What the task asks = Return nothing except the lines from the one that contains "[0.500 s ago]" through the end of the material below, each exactly as given.

Dataset excerpt =
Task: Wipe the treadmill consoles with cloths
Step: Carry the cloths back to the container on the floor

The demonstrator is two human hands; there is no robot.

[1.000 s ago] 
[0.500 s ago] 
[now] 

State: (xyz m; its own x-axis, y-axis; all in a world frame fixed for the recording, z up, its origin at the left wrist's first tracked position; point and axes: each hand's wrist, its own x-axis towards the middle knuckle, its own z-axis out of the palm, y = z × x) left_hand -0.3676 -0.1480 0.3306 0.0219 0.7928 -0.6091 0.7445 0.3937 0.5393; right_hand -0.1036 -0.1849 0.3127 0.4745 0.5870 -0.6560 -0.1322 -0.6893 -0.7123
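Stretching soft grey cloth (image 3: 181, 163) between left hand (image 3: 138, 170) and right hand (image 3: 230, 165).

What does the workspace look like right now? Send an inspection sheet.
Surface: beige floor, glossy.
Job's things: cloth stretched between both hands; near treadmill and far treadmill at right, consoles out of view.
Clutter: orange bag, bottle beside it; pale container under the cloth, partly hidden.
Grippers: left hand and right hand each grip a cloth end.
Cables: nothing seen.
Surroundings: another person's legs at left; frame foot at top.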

Answer box =
[0.500 s ago] 
[now] 

State: (xyz m; its own x-axis, y-axis; all in a world frame fixed for the recording, z up, its origin at the left wrist's first tracked position; point and axes: each hand's wrist, its own x-axis towards the middle knuckle, its own z-axis out of the palm, y = z × x) left_hand -0.3676 -0.1480 0.3306 0.0219 0.7928 -0.6091 0.7445 0.3937 0.5393; right_hand -0.1036 -0.1849 0.3127 0.4745 0.5870 -0.6560 -0.1322 -0.6893 -0.7123
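Stretching soft grey cloth (image 3: 181, 163) between left hand (image 3: 138, 170) and right hand (image 3: 230, 165).

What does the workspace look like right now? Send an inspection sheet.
Surface: beige floor, glossy.
Job's things: cloth stretched between both hands; near treadmill and far treadmill at right, consoles out of view.
Clutter: orange bag, bottle beside it; pale container under the cloth, partly hidden.
Grippers: left hand and right hand each grip a cloth end.
Cables: nothing seen.
Surroundings: another person's legs at left; frame foot at top.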

The exercise is complete as it stands.